WHAT YOU NEED TO DO >> Count every line below containing "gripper"; state the number only.

DATASET SECTION >>
———

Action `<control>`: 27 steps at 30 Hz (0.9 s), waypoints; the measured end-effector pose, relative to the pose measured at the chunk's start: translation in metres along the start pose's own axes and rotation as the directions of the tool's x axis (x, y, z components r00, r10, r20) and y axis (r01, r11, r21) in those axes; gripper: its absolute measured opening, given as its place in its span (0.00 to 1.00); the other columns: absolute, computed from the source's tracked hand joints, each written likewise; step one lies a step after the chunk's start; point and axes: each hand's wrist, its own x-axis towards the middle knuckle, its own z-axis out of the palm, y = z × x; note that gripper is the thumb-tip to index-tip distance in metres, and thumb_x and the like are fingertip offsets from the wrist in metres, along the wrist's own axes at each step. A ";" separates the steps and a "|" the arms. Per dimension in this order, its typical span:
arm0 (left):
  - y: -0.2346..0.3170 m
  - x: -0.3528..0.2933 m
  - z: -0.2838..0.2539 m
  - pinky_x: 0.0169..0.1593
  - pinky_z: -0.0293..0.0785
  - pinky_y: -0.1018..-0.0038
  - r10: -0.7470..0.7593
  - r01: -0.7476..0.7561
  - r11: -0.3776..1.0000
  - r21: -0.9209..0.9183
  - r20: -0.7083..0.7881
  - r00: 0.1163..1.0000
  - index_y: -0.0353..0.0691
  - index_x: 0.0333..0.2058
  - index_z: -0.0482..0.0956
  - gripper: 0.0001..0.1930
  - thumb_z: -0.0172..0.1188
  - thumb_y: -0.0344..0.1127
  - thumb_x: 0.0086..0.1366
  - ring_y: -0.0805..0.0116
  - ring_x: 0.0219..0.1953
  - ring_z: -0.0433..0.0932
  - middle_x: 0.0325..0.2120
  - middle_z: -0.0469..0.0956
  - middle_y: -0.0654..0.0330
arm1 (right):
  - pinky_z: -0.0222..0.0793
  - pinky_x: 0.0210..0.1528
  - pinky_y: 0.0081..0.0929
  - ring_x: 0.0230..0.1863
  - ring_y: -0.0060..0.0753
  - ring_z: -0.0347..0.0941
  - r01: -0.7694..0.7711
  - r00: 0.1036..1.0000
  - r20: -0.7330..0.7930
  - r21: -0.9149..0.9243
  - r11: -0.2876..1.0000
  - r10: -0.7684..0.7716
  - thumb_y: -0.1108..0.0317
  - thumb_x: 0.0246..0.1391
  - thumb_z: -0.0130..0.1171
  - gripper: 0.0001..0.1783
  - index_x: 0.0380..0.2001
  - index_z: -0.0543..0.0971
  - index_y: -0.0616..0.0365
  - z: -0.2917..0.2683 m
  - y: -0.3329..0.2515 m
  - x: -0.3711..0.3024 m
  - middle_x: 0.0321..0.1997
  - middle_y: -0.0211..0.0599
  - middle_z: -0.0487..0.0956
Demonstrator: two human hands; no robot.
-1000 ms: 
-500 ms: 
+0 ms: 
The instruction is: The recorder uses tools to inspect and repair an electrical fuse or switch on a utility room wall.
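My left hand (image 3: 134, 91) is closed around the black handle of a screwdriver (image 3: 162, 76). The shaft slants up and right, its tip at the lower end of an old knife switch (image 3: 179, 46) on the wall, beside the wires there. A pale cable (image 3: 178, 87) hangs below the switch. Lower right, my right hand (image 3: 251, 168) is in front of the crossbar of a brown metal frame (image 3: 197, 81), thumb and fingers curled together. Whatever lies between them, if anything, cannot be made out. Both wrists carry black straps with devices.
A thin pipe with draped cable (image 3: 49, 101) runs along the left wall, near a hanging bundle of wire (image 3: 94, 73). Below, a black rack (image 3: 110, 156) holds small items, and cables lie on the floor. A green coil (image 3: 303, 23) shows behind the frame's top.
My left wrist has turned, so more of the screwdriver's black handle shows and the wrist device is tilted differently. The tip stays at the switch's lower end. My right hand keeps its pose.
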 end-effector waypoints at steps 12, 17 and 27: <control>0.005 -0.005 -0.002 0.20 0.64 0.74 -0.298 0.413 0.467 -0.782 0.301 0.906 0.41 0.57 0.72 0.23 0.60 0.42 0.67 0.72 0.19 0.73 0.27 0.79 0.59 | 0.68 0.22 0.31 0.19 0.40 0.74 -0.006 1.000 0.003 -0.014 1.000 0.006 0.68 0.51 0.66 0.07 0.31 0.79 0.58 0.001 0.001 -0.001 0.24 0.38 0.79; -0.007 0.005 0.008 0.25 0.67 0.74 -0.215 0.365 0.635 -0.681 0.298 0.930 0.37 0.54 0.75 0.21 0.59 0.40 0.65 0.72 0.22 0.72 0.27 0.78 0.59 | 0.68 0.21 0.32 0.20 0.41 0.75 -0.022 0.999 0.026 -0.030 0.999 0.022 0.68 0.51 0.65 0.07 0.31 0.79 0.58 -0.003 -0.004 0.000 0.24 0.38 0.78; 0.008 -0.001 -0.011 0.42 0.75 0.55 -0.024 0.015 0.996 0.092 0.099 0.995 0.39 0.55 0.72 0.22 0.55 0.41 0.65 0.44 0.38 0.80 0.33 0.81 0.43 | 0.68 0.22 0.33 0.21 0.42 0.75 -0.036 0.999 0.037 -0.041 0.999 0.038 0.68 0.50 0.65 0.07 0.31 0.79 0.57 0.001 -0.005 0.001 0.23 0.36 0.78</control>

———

EXERCISE RESPONSE >> 3